▸ Your assignment:
Every line of the records below from the line with "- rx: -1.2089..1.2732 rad" up to and including the line with "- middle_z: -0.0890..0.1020" must be reproduced exactly, and no line outside that range.
──────────────────────────────
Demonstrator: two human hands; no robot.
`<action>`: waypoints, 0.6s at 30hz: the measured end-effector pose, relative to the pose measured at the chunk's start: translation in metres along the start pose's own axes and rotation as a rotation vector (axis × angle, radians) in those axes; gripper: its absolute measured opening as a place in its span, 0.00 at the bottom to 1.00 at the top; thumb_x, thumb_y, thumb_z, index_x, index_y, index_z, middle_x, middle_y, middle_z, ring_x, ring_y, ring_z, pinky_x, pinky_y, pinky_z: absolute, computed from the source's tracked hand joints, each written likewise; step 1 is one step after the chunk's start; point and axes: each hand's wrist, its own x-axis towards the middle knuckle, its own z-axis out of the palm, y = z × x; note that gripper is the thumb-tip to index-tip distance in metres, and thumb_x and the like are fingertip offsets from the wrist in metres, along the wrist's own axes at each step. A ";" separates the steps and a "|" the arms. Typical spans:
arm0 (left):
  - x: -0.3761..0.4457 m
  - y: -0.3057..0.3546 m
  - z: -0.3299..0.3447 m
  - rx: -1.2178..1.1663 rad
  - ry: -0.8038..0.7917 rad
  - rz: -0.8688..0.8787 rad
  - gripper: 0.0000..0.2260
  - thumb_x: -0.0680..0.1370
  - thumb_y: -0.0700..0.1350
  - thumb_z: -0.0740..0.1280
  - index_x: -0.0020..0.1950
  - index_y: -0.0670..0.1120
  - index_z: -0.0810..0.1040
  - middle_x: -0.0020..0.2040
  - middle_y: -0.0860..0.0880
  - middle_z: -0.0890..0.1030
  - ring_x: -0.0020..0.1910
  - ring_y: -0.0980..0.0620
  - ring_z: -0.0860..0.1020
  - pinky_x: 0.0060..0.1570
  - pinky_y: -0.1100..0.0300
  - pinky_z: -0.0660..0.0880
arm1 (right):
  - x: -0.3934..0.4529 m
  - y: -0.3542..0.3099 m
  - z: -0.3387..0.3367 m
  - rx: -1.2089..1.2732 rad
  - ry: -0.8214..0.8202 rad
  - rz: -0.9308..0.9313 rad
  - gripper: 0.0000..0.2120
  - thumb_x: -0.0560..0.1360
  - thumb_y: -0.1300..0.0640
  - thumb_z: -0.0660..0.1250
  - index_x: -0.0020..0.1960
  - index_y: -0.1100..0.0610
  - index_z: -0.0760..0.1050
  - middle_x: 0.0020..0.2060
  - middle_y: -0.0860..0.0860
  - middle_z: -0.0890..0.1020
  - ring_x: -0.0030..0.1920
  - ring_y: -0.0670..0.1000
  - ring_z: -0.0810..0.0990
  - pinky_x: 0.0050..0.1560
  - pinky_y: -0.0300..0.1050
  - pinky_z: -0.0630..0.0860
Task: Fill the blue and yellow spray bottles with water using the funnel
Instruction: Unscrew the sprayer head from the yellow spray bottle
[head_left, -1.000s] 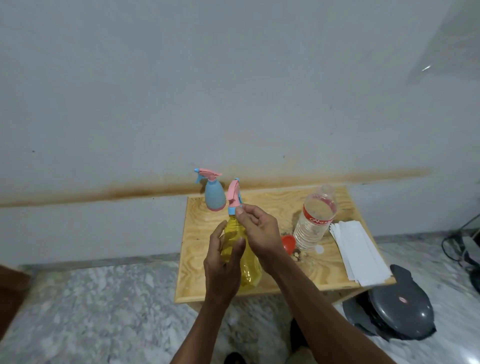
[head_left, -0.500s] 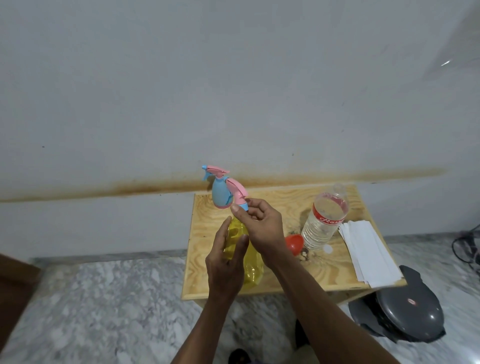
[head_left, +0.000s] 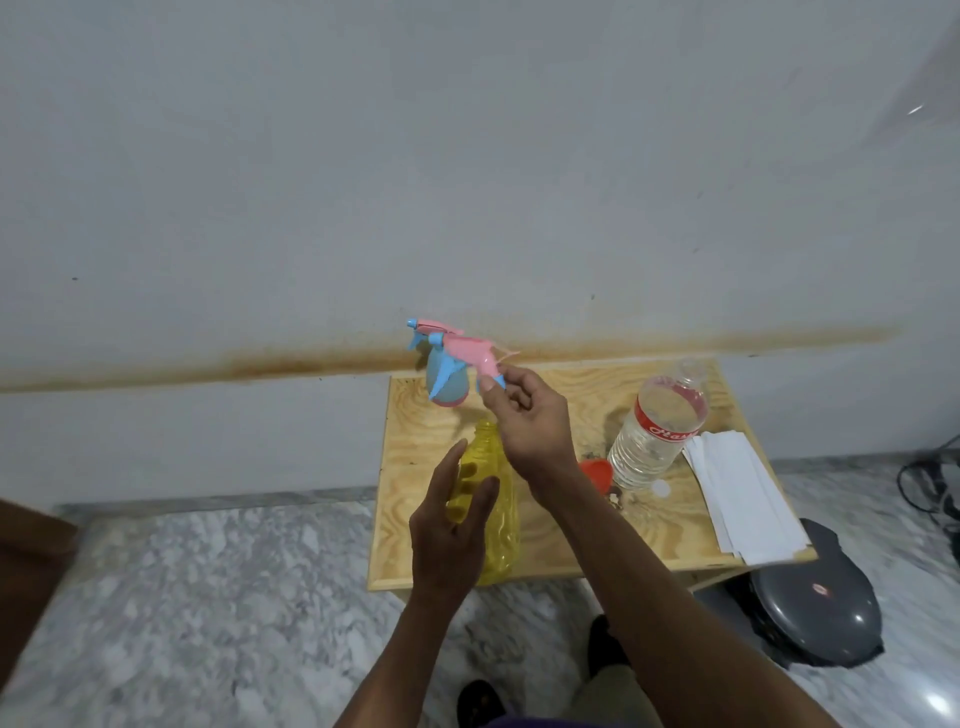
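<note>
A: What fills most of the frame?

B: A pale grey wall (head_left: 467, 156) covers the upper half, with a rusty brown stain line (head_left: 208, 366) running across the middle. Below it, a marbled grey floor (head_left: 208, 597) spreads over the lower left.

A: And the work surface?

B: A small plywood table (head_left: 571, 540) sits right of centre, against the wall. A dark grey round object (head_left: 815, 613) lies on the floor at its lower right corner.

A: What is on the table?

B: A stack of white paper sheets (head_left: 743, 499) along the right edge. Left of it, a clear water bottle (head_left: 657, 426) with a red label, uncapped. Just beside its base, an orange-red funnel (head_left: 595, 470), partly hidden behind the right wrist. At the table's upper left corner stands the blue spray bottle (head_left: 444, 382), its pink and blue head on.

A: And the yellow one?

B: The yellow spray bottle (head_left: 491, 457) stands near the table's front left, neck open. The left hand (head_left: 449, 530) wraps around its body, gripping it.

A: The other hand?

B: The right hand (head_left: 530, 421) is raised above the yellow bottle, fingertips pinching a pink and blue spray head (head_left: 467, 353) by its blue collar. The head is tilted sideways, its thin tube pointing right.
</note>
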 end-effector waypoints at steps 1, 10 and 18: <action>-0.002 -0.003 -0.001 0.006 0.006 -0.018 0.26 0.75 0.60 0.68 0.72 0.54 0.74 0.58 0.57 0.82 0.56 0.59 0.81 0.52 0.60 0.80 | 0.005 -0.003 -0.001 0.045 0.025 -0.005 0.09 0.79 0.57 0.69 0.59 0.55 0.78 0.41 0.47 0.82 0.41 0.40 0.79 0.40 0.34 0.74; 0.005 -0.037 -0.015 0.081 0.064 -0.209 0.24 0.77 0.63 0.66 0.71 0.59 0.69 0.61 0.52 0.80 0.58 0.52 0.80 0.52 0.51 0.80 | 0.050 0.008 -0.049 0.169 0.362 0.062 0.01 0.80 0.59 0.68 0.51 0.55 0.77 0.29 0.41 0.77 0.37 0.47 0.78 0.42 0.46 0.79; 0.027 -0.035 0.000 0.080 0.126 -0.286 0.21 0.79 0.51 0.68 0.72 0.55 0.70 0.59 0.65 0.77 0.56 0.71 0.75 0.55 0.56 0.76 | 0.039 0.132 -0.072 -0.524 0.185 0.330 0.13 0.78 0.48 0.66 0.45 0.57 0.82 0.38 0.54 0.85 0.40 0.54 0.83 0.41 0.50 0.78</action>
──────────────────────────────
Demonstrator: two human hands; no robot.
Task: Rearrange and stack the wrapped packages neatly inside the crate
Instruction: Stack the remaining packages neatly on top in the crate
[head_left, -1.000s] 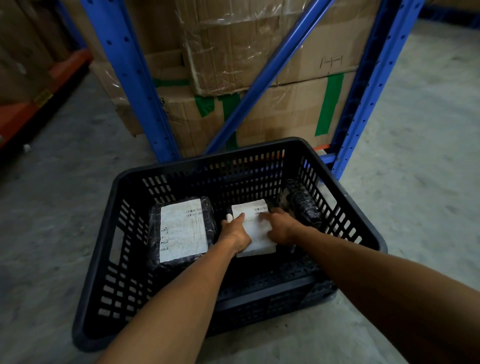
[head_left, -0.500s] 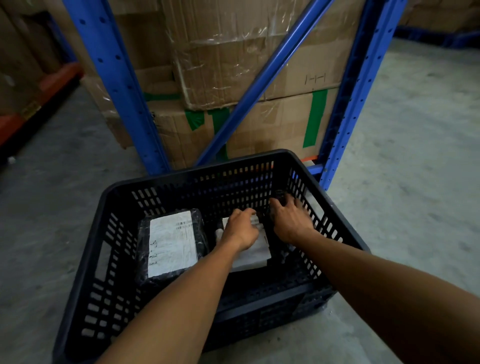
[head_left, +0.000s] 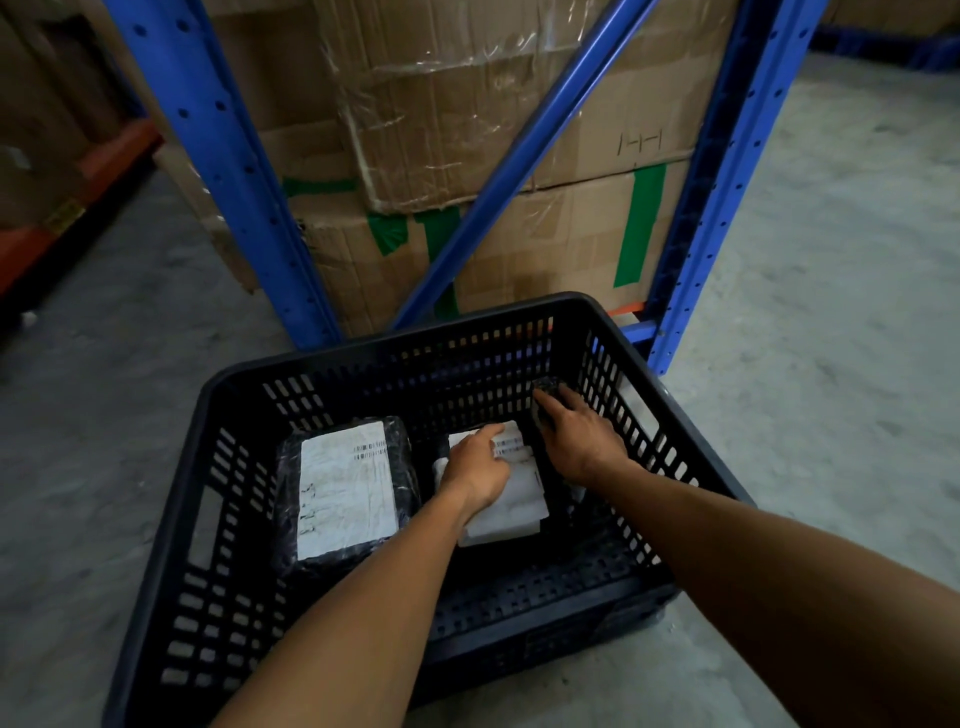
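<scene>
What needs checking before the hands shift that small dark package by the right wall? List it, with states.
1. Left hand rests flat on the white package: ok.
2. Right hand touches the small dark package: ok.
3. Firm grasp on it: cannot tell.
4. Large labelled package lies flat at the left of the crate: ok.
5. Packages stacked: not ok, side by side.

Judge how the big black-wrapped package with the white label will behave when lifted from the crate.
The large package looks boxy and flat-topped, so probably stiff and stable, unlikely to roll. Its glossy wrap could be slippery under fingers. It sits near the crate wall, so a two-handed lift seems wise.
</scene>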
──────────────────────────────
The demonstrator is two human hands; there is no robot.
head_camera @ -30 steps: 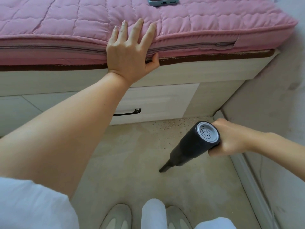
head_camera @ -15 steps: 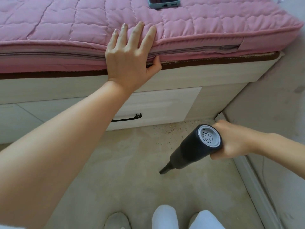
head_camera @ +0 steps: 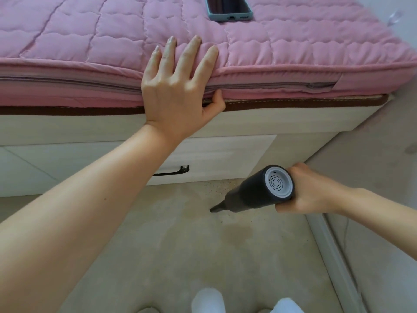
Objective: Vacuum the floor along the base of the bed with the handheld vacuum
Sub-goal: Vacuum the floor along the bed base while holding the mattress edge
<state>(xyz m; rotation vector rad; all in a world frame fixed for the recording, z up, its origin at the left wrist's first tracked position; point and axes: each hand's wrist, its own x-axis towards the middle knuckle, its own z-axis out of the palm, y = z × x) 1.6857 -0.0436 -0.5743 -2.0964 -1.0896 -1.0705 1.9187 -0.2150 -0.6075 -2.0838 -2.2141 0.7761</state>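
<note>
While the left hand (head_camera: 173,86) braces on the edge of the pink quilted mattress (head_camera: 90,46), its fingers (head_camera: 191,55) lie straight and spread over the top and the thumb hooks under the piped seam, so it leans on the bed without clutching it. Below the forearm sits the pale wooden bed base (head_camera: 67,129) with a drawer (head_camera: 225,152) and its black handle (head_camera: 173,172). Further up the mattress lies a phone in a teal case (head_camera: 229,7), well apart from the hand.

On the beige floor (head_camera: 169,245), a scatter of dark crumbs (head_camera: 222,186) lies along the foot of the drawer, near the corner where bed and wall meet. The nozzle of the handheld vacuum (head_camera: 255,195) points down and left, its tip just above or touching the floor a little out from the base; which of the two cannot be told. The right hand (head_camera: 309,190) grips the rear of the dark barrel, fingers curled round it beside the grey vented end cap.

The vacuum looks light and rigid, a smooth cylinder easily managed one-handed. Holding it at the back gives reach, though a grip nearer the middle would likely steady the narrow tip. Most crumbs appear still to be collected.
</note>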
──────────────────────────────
▸ Task result:
  - rx: -1.2089..1.2732 rad
  - ry: -0.8214..0.8202 rad
  - rz: -0.9308..0.9313 rad
  - gripper: 0.0000..0.2120
  - thumb_x: -0.0560..0.1360
  - thumb_y: -0.1300..0.0640
  - thumb_z: -0.0660..0.1250
  - index_x: -0.0020..0.1960
  - index_y: -0.1100..0.0610
  - index_z: -0.0760..0.1050
  - middle_x: 0.0020..0.2060
  - middle_y: -0.0860..0.0860
  - middle_z: -0.0890..0.1020

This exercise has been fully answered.